(WHAT YOU WILL DO)
The records below are to be reproduced exactly, and no picture should appear in the copy.

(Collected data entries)
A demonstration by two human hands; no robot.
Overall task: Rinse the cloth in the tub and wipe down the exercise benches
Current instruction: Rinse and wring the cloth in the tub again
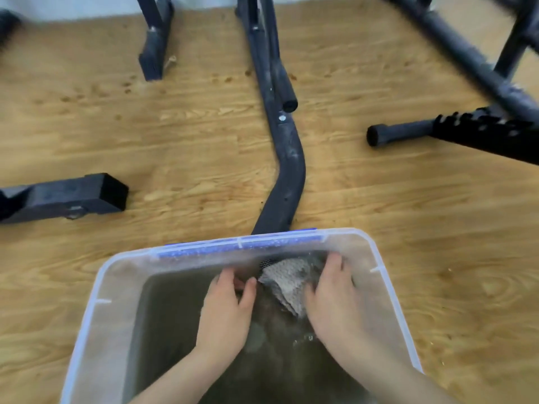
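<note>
Two hands (225,309) (332,301) grip cloth (284,287) in tub (389,290) of murky water (166,322).

The tub (128,275) sits on the floor (175,141) at lower centre of the frame. In its upper right part, the cloth (287,282) lies in water, gripped between the left hand (226,313) and the right hand (332,301). Above, a curved bench leg (287,158) runs down to the tub's far rim.

I read left hand (226,307) at 7 o'clock, fingers curled on cloth (287,282), thumb toward 1 | right hand (332,298) at 5 o'clock, gripping cloth, thumb toward 11 | both forearms bare, reaching toward 12
</note>
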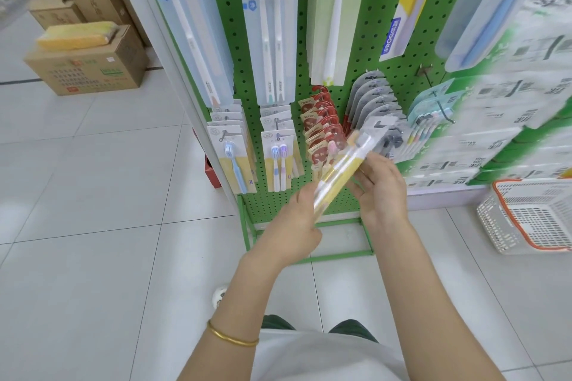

(ANSWER FOR THIS EXERCISE)
A demonstration by two human hands; no robot.
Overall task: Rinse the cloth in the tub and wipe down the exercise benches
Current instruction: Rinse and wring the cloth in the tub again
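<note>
Two hands (225,309) (332,301) grip cloth (284,287) in tub (389,290) of murky water (166,322).

The tub (128,275) sits on the floor (175,141) at lower centre of the frame. In its upper right part, the cloth (287,282) lies in water, gripped between the left hand (226,313) and the right hand (332,301). Above, a curved bench leg (287,158) runs down to the tub's far rim.

I read left hand (226,307) at 7 o'clock, fingers curled on cloth (287,282), thumb toward 1 | right hand (332,298) at 5 o'clock, gripping cloth, thumb toward 11 | both forearms bare, reaching toward 12
</note>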

This finishes the exercise.